## About this task
Start at the top line and retype the data exactly through to the end.

## Source data
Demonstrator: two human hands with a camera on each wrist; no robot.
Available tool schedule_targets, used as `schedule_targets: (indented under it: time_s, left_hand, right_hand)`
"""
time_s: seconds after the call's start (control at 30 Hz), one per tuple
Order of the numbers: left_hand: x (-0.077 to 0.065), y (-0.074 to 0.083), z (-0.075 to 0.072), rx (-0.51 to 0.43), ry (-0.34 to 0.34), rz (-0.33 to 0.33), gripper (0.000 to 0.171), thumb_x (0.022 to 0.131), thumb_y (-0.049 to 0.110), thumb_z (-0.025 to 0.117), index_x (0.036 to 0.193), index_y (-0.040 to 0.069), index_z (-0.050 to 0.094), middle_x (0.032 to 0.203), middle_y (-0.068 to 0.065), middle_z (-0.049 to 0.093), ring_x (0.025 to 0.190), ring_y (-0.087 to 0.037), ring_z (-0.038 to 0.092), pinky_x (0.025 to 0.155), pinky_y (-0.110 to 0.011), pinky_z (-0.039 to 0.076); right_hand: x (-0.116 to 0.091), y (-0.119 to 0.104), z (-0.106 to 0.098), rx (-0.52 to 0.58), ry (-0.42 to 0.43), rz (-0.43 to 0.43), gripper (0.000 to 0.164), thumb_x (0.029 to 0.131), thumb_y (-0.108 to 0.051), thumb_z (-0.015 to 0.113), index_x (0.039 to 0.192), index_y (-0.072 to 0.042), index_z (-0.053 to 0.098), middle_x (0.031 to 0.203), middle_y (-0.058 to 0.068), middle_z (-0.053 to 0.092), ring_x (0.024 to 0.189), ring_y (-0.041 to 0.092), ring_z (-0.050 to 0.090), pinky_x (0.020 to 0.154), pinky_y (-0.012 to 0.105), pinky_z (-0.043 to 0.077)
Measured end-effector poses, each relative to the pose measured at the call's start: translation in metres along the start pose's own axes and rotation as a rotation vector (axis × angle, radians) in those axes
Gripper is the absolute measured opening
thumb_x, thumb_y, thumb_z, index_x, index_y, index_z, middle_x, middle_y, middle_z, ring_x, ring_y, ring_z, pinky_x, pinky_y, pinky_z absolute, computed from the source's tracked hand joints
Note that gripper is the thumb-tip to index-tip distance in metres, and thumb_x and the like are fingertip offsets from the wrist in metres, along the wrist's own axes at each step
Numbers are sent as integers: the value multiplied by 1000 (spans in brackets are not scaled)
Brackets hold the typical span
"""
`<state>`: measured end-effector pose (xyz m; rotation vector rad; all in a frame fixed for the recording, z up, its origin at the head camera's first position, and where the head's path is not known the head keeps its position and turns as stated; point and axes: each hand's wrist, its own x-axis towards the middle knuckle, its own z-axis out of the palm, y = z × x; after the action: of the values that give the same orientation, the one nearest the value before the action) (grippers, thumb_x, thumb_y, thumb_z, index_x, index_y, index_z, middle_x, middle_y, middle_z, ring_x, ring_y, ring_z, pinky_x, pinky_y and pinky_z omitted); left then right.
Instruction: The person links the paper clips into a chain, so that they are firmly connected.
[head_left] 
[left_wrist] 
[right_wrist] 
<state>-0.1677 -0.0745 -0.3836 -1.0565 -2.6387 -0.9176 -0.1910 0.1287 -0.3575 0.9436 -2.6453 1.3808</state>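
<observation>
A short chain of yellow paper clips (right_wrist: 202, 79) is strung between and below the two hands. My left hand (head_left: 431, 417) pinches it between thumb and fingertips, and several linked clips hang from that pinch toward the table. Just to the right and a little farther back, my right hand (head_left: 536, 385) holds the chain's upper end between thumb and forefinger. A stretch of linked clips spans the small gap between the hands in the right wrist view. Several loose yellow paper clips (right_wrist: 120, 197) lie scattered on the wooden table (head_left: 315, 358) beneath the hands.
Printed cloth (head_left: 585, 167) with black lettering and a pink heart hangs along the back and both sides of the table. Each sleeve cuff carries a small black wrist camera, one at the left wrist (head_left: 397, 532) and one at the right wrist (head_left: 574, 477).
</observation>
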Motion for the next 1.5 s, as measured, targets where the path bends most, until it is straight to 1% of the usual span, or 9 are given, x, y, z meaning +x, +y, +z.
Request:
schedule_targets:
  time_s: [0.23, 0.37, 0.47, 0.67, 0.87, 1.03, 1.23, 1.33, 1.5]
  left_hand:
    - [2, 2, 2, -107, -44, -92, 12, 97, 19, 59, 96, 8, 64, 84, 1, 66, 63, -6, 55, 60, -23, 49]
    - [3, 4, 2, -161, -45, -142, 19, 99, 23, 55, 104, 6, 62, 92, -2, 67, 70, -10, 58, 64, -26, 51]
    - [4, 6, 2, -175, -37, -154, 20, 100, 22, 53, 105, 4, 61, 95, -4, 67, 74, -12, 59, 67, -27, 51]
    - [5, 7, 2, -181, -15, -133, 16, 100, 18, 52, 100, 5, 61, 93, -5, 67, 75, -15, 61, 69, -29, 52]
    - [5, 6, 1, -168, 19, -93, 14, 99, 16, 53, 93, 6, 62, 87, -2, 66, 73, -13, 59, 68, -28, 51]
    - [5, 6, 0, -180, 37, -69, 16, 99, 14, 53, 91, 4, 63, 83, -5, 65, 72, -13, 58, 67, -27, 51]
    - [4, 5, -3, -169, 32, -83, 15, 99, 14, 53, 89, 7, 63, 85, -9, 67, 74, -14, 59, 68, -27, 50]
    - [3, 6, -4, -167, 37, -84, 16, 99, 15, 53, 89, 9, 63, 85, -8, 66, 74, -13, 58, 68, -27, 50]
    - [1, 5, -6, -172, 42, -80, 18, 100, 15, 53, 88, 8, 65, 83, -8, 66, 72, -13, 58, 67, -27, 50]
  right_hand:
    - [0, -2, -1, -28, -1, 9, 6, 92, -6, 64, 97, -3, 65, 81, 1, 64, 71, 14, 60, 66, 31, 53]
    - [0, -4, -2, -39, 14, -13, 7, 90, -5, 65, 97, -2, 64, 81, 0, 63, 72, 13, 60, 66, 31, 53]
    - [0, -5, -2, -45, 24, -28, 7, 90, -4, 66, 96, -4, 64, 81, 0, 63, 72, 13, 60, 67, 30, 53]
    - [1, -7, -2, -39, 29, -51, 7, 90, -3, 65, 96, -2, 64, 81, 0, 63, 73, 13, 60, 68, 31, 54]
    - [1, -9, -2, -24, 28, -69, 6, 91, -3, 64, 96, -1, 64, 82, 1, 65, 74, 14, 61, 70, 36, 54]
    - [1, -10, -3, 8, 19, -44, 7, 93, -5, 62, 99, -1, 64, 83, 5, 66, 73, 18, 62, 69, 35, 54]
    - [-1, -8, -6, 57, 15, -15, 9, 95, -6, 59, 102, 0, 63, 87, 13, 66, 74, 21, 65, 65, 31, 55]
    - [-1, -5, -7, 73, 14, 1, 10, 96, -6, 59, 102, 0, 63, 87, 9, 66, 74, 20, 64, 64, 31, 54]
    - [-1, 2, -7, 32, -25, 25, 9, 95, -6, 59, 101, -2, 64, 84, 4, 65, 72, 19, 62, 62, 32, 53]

## Response to the exercise
Demonstrator: two human hands with a camera on each wrist; no robot.
Available tool schedule_targets, used as `schedule_targets: (indented under it: time_s, left_hand, right_hand)`
"""
time_s: seconds after the call's start (control at 30 Hz), one per tuple
Order of the numbers: left_hand: x (-0.077 to 0.065), y (-0.074 to 0.083), z (-0.075 to 0.072), rx (-0.51 to 0.43), ry (-0.34 to 0.34), rz (-0.33 to 0.33), gripper (0.000 to 0.171), thumb_x (0.022 to 0.131), thumb_y (-0.049 to 0.110), thumb_z (-0.025 to 0.117), index_x (0.036 to 0.193), index_y (-0.040 to 0.069), index_z (-0.050 to 0.094), middle_x (0.032 to 0.203), middle_y (-0.068 to 0.065), middle_z (-0.049 to 0.093), ring_x (0.025 to 0.190), ring_y (-0.087 to 0.037), ring_z (-0.038 to 0.092), pinky_x (0.025 to 0.155), pinky_y (-0.110 to 0.011), pinky_z (-0.039 to 0.076); right_hand: x (-0.116 to 0.091), y (-0.119 to 0.104), z (-0.106 to 0.098), rx (-0.52 to 0.58), ry (-0.42 to 0.43), rz (-0.43 to 0.43), gripper (0.000 to 0.164), thumb_x (0.029 to 0.131), thumb_y (-0.108 to 0.051), thumb_z (-0.015 to 0.113), index_x (0.039 to 0.192), index_y (-0.072 to 0.042), index_z (-0.053 to 0.098), middle_x (0.031 to 0.203), middle_y (-0.058 to 0.068), middle_z (-0.053 to 0.092), ring_x (0.024 to 0.189), ring_y (-0.041 to 0.092), ring_z (-0.050 to 0.090), pinky_x (0.020 to 0.154), pinky_y (-0.012 to 0.105), pinky_z (-0.043 to 0.077)
Measured end-effector poses, each relative to the pose measured at the call's start: translation in metres along the start pose's own axes and rotation as a rotation vector (axis × angle, radians) in those axes
Gripper is the absolute measured opening
thumb_x, thumb_y, thumb_z, index_x, index_y, index_z, middle_x, middle_y, middle_z, ring_x, ring_y, ring_z, pinky_x, pinky_y, pinky_z absolute, computed from the source's tracked hand joints
Note that gripper is the thumb-tip to index-tip distance in metres, and thumb_x and the like are fingertip offsets from the wrist in metres, along the wrist's own axes at each step
Numbers are sent as integers: the value multiplied by 1000 (spans in brackets are not scaled)
Brackets hold the typical span
"""
`<state>`: measured end-effector pose (xyz m; rotation vector rad; all in a frame fixed for the recording, z up, its origin at the head camera's first position, and where the head's path is not known the head keeps its position and turns as stated; point and axes: each hand's wrist, its own x-axis towards the middle knuckle, its own z-axis out of the palm, y = z × x; after the action: of the values that give the same orientation, the one nearest the value before the action) (grippers, thumb_x, thumb_y, thumb_z, index_x, index_y, index_z, middle_x, middle_y, middle_z, ring_x, ring_y, ring_z, pinky_x, pinky_y and pinky_z omitted); left then right.
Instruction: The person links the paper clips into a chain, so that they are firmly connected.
[head_left] 
[left_wrist] 
[right_wrist] 
<state>-0.1677 -0.0745 -0.3836 -1.0565 -2.6387 -0.9176 -0.1910 0.1287 -0.3575 0.9436 -2.6453 1.3808</state>
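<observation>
A short chain of yellow paper clips (right_wrist: 202, 79) is strung between and below the two hands. My left hand (head_left: 431, 417) pinches it between thumb and fingertips, and several linked clips hang from that pinch toward the table. Just to the right and a little farther back, my right hand (head_left: 536, 385) holds the chain's upper end between thumb and forefinger. A stretch of linked clips spans the small gap between the hands in the right wrist view. Several loose yellow paper clips (right_wrist: 120, 197) lie scattered on the wooden table (head_left: 315, 358) beneath the hands.
Printed cloth (head_left: 585, 167) with black lettering and a pink heart hangs along the back and both sides of the table. Each sleeve cuff carries a small black wrist camera, one at the left wrist (head_left: 397, 532) and one at the right wrist (head_left: 574, 477).
</observation>
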Motion for the next 1.5 s, as measured, targets where the path bends most, until it is straight to 1% of the usual span, or 9 are given, x, y, z meaning +x, +y, +z.
Request:
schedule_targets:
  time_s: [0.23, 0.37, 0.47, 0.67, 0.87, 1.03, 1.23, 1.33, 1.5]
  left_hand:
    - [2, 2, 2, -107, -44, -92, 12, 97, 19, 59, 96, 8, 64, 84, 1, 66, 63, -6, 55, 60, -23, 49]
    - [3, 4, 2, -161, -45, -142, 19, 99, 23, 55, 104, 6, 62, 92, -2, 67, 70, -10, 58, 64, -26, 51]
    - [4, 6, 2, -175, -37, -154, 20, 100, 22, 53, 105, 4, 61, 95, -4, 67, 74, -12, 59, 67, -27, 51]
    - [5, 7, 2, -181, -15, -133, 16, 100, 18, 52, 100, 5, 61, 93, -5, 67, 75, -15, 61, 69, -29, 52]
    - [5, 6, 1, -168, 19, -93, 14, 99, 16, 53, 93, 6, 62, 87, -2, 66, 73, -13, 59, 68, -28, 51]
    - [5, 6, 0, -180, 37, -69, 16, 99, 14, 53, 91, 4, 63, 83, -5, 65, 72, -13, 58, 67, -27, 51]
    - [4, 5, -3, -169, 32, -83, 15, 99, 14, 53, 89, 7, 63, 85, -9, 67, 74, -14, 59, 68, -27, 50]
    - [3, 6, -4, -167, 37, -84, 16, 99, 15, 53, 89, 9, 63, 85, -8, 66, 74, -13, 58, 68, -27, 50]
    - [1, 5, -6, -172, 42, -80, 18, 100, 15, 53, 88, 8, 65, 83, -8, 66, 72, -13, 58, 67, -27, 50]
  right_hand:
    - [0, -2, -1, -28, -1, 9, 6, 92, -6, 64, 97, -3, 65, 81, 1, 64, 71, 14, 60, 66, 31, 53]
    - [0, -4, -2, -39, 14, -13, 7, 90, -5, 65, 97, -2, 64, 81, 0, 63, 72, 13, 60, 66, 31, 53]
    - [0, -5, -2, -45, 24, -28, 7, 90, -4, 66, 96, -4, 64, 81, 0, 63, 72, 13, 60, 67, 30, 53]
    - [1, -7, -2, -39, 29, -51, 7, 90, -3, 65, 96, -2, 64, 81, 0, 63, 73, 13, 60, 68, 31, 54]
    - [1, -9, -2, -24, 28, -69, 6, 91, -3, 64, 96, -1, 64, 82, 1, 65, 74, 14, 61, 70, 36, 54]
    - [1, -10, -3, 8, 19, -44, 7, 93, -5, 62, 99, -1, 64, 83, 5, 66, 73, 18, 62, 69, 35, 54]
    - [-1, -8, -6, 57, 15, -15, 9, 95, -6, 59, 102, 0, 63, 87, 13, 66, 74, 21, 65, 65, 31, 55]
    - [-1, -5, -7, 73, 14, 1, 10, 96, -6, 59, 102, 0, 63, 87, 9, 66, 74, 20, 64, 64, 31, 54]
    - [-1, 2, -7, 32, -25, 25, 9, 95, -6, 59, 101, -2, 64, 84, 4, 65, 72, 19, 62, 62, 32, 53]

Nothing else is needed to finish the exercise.